» Problem
Return the lines from the start of the data through the line with "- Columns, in". Include both of those lines and no others.

* * * * * * *

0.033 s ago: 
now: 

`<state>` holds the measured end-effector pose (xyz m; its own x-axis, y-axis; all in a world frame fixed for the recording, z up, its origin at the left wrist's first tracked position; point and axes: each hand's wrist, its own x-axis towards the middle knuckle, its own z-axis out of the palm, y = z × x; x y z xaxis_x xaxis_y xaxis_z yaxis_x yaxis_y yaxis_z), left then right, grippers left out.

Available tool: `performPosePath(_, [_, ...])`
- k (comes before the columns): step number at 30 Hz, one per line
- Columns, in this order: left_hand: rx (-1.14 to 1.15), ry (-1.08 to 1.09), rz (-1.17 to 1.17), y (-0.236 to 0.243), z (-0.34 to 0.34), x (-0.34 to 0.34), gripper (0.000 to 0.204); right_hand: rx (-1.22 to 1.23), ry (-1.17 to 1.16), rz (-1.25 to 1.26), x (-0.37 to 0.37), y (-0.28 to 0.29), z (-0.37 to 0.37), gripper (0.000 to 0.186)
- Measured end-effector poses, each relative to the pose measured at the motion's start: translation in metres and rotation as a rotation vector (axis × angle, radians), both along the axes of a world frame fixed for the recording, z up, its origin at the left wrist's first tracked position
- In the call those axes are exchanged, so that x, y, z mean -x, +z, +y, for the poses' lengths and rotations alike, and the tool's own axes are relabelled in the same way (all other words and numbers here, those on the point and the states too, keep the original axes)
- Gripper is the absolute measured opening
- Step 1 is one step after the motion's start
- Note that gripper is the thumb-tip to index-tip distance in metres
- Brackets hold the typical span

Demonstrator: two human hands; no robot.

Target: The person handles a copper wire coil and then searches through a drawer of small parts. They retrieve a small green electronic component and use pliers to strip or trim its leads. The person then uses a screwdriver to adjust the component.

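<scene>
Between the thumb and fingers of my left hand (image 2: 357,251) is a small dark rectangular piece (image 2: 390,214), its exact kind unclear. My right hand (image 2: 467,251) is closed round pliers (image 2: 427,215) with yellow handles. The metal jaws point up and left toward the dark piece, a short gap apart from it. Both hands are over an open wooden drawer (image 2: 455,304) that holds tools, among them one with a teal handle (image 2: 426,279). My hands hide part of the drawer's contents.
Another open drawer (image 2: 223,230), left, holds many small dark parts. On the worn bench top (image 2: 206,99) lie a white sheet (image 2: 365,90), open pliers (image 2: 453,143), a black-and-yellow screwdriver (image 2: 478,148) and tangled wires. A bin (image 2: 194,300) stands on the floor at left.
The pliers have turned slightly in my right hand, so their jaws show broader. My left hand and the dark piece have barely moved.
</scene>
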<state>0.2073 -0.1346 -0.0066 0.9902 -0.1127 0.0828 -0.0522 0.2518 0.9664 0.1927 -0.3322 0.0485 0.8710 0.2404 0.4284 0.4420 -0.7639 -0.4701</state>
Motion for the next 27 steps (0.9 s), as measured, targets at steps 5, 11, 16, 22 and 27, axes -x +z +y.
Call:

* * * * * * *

» Output for this task
0.033 s ago: 
now: 

`<state>` holds the measured end-effector pose (xyz m; its own x-axis, y-axis; all in a world frame fixed for the recording, z up, its origin at the left wrist's first tracked position; point and axes: each hand's wrist, its own x-axis towards the middle knuckle, its own z-axis out of the palm, y = z × x; x y z xaxis_x xaxis_y xaxis_z yaxis_x yaxis_y yaxis_z), left then right, grippers left out.

Available tool: `performPosePath(_, [_, ...])`
- k (comes before the columns): step number at 30 Hz, one per line
- Columns, in this order: left_hand: rx (-1.14 to 1.15), ry (-1.08 to 1.09), rz (-1.17 to 1.17), y (-0.236 to 0.243), z (-0.34 to 0.34), x (-0.34 to 0.34), gripper (0.000 to 0.204); right_hand: rx (-1.22 to 1.23), ry (-1.17 to 1.16), rz (-1.25 to 1.26), x (-0.37 to 0.37), y (-0.28 to 0.29), z (-0.37 to 0.37), gripper (0.000 to 0.186)

With this, the exercise is finished.